Geçtiğimiz saatlerde evinin önünde bir anne, baba ve çocuğun bölgeden ayrılmak için sokağa çıktığını anlatan Amro, “Sokaktaki askerler aileye silah doğrultup evinize girin yoksa sizi vuracağız dediler” diyor.
Amro aynı zamanda birçok yerleşimcinin asker üniforması giydiğini, bu yüzden yerleşimciler ile askerleri ayırt etmenin zor olduğunu belirtiyor.
İsrail’in aşırı sağcı Ulusal Güvenlik Bakanı Itamar Ben-Gvir, 9 Ekim’de yaptığı açıklamada İsrail sınırları ve Batı Şeria’daki yerleşimler etrafında konuşlanmış sivil “güvenlik ekiplerine” dağıtmak için 10 bin silah alınacağını duyurdu.
Times of Israel’in haberine göre Ben-Gvir, 4 bin silahın halihazırda temin edildiğini ve derhal bölgede dağıtılacağını söyledi.
İsrail’de yayımlanan Haaretz gazetesi, bu yılın başında İsrail Milli Güvenlik Bakanlığı’nın yeni açıklanan verilerine atıfta bulunarak Batı Şeria yerleşimlerinde silah sahipliği oranı ülkenin geri kalanına göre önemli ölçüde yüksek olduğunu aktarmıştı.
Geçtiğimiz günlerde Reuters’a konuşan İsrail ordusu sözcüsü Yarbay Jonathan Conricus, Hamas’ın Lübnan sınırı ve Batı Şeria da dahil olmak üzere “İsrail’i iki veya üç cepheli bir savaşa sokmaya çalıştığını” ve “tehdidin arttığını” söyledi.
‘Biz Hamas değiliz’
İsrail, günlerdir süren diplomatik görüşmelerin ardından Batı ülkelerinin desteğiyle Gazze’ye yönelik kara harekatına hazırlanıyor.

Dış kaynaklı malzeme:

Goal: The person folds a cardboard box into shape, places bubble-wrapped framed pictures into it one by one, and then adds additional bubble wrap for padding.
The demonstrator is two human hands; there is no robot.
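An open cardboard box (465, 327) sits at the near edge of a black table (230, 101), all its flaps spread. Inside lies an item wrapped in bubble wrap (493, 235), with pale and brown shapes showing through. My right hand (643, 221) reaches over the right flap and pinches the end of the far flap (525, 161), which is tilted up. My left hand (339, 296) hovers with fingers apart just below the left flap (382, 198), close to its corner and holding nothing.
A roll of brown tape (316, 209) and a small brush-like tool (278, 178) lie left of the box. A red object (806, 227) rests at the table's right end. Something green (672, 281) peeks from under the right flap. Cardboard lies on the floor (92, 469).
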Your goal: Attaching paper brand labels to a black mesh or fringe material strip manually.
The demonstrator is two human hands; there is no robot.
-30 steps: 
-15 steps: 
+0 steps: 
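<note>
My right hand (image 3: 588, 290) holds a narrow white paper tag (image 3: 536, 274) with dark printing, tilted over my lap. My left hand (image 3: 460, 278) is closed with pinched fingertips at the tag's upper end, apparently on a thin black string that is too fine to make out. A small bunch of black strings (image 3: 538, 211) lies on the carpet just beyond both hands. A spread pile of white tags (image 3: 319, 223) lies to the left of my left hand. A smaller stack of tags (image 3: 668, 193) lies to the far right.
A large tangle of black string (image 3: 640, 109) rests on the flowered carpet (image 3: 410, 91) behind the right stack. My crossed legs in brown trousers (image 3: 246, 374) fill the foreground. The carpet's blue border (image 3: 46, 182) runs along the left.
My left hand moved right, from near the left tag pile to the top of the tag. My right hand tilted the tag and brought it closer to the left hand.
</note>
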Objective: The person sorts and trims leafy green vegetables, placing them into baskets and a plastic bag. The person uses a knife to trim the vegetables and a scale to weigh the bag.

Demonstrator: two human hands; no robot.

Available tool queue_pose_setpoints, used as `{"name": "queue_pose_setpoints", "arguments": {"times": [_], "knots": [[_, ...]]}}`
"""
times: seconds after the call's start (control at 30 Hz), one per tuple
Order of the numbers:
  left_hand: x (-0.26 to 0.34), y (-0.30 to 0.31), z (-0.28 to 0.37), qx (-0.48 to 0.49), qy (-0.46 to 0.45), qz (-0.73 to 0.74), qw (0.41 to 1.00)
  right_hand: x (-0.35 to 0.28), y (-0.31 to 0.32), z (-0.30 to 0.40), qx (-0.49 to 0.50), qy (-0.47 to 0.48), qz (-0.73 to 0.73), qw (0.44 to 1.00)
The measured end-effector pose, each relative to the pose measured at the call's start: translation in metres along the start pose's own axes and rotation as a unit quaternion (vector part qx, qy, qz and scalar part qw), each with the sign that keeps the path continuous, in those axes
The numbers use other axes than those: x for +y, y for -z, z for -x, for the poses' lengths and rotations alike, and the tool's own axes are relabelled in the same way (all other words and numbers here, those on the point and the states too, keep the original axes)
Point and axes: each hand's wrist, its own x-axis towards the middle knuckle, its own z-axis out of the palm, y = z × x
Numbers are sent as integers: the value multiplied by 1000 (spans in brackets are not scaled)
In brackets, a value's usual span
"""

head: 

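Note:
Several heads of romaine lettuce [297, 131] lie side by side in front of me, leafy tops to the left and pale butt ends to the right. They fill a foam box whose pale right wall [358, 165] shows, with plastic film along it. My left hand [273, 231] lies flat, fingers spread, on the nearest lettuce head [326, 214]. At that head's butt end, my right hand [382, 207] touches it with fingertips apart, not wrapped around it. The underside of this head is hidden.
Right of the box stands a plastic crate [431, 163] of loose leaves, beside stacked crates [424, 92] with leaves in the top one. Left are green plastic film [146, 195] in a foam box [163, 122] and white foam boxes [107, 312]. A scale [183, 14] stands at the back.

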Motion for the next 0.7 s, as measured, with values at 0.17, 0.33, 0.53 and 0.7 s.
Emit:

İsrailli liderler, Hamas’ın yer yüzünden silineceğini ve Gazze’nin asla eski haline dönmeyeceğini ilan etti.
Ancak Batı Şeria’da yaşayanlar, İsrail ordusunun ve yerleşimcilerin artan baskısının İsrail’in savaş hedeflerine aykırı olduğunu söylüyor.
İsrail ordusunun Hamas’a karşı savaştığını söylediğini ancak kendisinin ve diğer sivillerin büyük kısmının Hamas olmadığını vurgulayan insan hakları aktivisti Amro şöyle konuşuyor:
“Yerleşimciler savaşı, Filistinlileri bu bölgelerden sürmek yönündeki siyasi hayallerini gerçekleştirmek için kullanıyor.”
7 Ekim öncesi Batı Şeria
İnsan Hakları İzleme Örgütü (HRW) İsrail ve Filistin Direktörü Shakir, İsrail’in Batı Şeria’da yıllardır, hukuka aykırı cinayetler ve yargısız infazlar da dahil olmak üzere “sistematik olarak aşırı güç kullandığını” ve sadece hayati tehdit söz konusu olduğunda ateş etme yönündeki uluslararası insan hakları gerekliliklerine uymadığını söylüyor.
Shakir, 7 Ekim öncesinde dahi Batı Şeria’da Filistinlilere yönelik benzeri görülmemiş düzeyde şiddet ve baskı olduğunu ve rekor sayıda Filistinlinin öldürüldüğünü belirtiyor.
“Bu, BM’nin ölümleri sistematik olarak kaydetmeye başlamasından beri görülen en yüksek sayıydı. 7 Ekim’den önce hukuki yargılama veya tutuklama olmadan gözaltında bulunan Filistinliler de en yüksek sayıya ulaşmıştı” diyen Shakir şöyle devam ediyor:
“İsrailli yerleşimcilerin şiddeti de ciddi şekilde arttı. 2023’ün ilk sekiz ayında, BM’ye göre günde üç yerleşimci şiddeti olayı yaşandı. Bu geçen sene günde ikiydi”.
Reuters, 17 Ekim’deki Gazze’deki El Ehli Hastane patlamasının ardından, Batı Şeria’daki Ramallah’ta Filistinlilerin Mahmud Abbas’ı protesto ettiğini yazdı. Filistin polisi göstericilere göz yaşartıcı gaz ve ses bombasıyla karşılık verdi.
Batı Şeria’da yıllardır Mahmud Abbas’a karşı memnuniyetsizliğin yükseldiği belirtiliyor. Shakir, “Filistin otoritesinin de bir süredir Filistinlilere sistematik şekilde keyfi tutuklama ve işkence yaptığını biliyoruz” diyor.